New research has suggested that a young Bronze Age priestess and another Bronze Age woman may not have been world travelers after all, and may not even have left Denmark, which runs contrary to previous beliefs and studies.
As Live Science reports, archaeologists are very familiar with case studies of the Egtved Girl and the Skrydstrup Woman, both of whom were discovered buried in Denmark between the years 1921 and 1935.
The most recent large-scale study of these females was conducted by Robert Frei, a professor of geology and geochemistry at the University of Copenhagen, and the conclusion which was reached was that both of these women were globetrotters, a belief which Frei and his colleagues still stand by today.
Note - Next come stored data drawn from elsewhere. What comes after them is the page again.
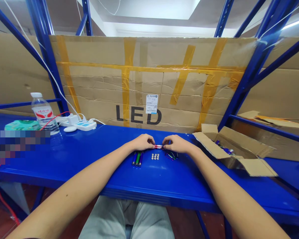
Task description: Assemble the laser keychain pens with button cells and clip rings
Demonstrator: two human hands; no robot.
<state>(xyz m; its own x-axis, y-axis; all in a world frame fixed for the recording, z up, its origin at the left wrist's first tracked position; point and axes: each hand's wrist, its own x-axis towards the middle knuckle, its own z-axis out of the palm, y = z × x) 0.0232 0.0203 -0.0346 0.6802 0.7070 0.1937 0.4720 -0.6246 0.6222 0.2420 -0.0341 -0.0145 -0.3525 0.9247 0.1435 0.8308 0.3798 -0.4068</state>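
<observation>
Both arms reach in over the blue table (89,152), and here's the action, right in the middle: a small red tube (158,146), lying crosswise between two sets of fingertips! The left hand (145,142) is curled nearly closed, thumb and fingers pinching the tube's left end. Opposite it, the right hand (173,144) is bent just as tightly, fingertips gathered at the right end, so both have hold of it, with the shiny middle showing in the gap. Just on the near side sit the small silver discs (155,156), set out neatly in two short rows. Beside them, below the left hand, three more tubes (138,159) lie side by side, a green one between two blue ones. Over below the right hand there's a little group of metal clips (169,156), purple and dark, partly tucked by the fingers. Further right, an open carton (235,147) spreads its flaps, with blue and purple pieces inside. Out to the left stand a clear water bottle (43,114) and a white power strip (86,125) with plugs in it, and across the back runs a huge taped cardboard sheet (179,83), lettered LED, a white label (151,104) stuck above the letters.
</observation>
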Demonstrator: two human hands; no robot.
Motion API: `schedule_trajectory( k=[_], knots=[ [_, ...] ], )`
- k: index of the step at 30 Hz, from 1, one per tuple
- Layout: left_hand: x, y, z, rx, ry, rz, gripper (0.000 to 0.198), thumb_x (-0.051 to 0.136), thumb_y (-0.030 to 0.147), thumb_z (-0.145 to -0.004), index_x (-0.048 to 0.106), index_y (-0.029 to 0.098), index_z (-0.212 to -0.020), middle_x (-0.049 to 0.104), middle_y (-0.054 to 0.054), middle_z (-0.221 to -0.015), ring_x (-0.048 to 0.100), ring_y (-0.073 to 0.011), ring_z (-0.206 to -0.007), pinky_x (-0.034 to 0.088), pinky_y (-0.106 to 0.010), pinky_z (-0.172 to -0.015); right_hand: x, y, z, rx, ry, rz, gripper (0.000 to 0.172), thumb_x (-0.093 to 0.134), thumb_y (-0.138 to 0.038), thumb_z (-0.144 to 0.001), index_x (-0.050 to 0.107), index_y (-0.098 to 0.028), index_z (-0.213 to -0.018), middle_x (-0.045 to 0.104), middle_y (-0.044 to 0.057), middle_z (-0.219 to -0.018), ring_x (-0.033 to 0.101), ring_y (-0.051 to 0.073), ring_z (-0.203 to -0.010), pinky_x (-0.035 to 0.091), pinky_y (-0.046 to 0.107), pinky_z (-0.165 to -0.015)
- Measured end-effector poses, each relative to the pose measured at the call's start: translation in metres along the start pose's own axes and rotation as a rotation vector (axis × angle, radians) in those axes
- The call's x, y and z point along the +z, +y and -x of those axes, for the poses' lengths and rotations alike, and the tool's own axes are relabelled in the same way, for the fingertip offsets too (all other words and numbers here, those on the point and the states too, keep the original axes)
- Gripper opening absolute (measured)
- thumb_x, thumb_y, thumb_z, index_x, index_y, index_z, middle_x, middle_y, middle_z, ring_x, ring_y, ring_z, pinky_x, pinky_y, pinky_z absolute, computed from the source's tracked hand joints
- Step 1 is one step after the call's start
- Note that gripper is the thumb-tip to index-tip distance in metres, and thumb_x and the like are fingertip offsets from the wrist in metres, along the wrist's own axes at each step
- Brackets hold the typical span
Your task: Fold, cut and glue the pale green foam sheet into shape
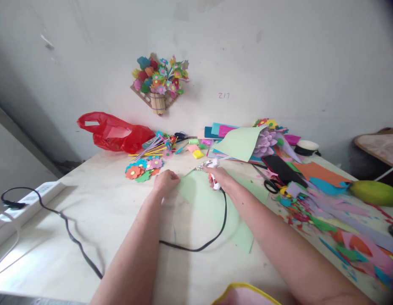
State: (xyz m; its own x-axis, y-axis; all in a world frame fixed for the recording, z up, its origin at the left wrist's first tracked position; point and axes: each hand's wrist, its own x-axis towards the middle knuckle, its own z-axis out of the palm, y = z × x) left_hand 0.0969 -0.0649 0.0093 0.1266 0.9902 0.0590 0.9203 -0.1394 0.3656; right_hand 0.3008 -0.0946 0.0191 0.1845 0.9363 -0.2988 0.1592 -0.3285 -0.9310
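Observation:
My right hand (217,175) is wrapped round a white glue gun (214,163), whose tip points left along the upper edge of a light green sheet (212,203). From the gun's handle a black cord (225,220) loops down across the sheet and under my left forearm. My left hand (166,182) is closed, its fingertips pinching the sheet's left corner. The sheet lies on the pale table (132,250). Left of that hand are several paper flowers (142,169) in orange, blue, pink and green.
A red plastic bag (116,133) and yellow sticks (148,150) lie at the back left. On the right are a rolled green sheet with a purple flower (265,142), black-handled scissors (271,185), a phone (283,170) and colourful scraps (352,250). A power strip (27,205) sits far left.

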Motion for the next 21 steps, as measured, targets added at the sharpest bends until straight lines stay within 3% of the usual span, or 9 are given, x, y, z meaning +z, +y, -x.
schedule_trajectory(
  k=[8,21],
  knots=[
    [0.001,-0.001,0.0,-0.003,0.001,-0.006,0.017,0.053,0.029,-0.063,0.064,0.022,-0.074,0.067,-0.001,-0.081,0.058,-0.0155,-0.079,0.039,-0.021,-0.066,-0.005,0.003,-0.006,-0.006,0.094,-0.068,0.033,0.06,-0.044,-0.066,0.051,-0.013,-0.07,0.044,-0.005,-0.038,0.043,0.01,-0.029,0.036,0.021,-0.028],
    [0.001,-0.001,0.002,-0.006,0.008,0.012,0.017,0.053,0.03,-0.063,0.064,0.021,-0.074,0.067,-0.001,-0.078,0.059,-0.0152,-0.077,0.039,-0.021,-0.064,0.003,-0.001,0.007,-0.018,-0.088,-0.001,0.033,0.058,-0.046,-0.067,0.052,-0.013,-0.071,0.045,-0.004,-0.038,0.044,0.009,-0.03,0.036,0.02,-0.028]
  ],
)
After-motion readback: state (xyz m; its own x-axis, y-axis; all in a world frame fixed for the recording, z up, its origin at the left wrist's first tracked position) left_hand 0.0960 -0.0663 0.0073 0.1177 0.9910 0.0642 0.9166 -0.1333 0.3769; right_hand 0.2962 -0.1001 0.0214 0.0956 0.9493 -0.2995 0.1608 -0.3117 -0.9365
In past studies like this, scientists looked into the isotopes found in these women to ascertain where they had both spent their lives. However, new research has suggested that these past studies may not have been accurate because contamination is believed to have occurred through modern agricultural lime.
The new study's co-researcher Rasmus Andreasen, an isotope geochemist from the Department of Geoscience at Aarhus University in Denmark, explained that using isotopes to analyze ancient people can sometimes yield the wrong conclusions.
"Using strontium [isotopes] to trace prehistoric people should therefore be done with great care and a good understanding of the land use. Otherwise, you can end up with wrong conclusions."